Monitoring & Observability

Crossplane has two aspects to consider for monitoring and observability. Monitoring Crossplane itself, and composing capabilities to offer monitored resources upon issuing a claim.

Crossplane and provider observability

To enable metrics for Crossplane, you must configure the option metrics.enabled and set it to true. Do this during the initial install of Crossplane, or at any time while it is running. For instance, when using the Upbound up uxp install or up uxp upgrade command.

The metrics that Crossplane and its providers emit are available at port 8080 under the /metrics URL path. Pick up the metrics feed with Prometheus or a Prometheus compatible scraper.

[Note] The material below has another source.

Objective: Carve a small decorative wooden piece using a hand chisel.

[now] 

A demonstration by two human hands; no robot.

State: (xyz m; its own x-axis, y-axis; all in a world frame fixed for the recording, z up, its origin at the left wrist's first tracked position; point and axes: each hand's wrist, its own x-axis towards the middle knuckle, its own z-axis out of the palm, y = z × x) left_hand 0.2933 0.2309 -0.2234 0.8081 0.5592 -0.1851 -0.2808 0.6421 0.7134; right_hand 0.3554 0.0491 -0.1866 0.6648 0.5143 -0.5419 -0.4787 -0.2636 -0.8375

The specific metrics inform about the Crossplane and provider Kubernetes pod performance. They include the following categories:

  • Certwatcher Read Requests and Errors
  • Controller Runtime Reconciliation Counts
  • Go Memory and Threads
  • Leader Election Status
  • Process CPU and Memory
  • Rest Client Requests
  • Work queue Depth and Processing Duration
  • Provider Processes

After you’ve enabled metrics emission in Crossplane, you should use a tool to collect the emitted logs and metrics. Your org may already be using one of the third-party solutions that integrate with Kubernetes for monitoring. Examples include as Datadog, Grafana, or New Relic. You should use these with Crossplane.

Managed resource observability

When you design your custom APIs, they map to provider capabilities through compositions. It’s a good practice to identify which observability features to provision along with those resources. Amazon AWS, Google GCP and Microsoft Azure provider families all include aspects of observability provisioning features. For example, provider-gcp-monitoring gives you access to a rich set of Google Cloud metrics. Amazon provider-aws-cloudwatch allows setting of alarm triggers and Microsoft provider-azure-logz enables monitoring of event logs. Also, the Upbound Marketplace has a couple of related providers, such as provider-grafana and provider-newrelic.

You may want to automatically create dashboards for the resources you might compose when receiving a resource claim from your application teams. It creates a better experience for them because they now have insight into the health of the resources that they just claimed. Based on your organization’s needs and the specific requirements of your own customers, engage in discussions with them what they would like to see.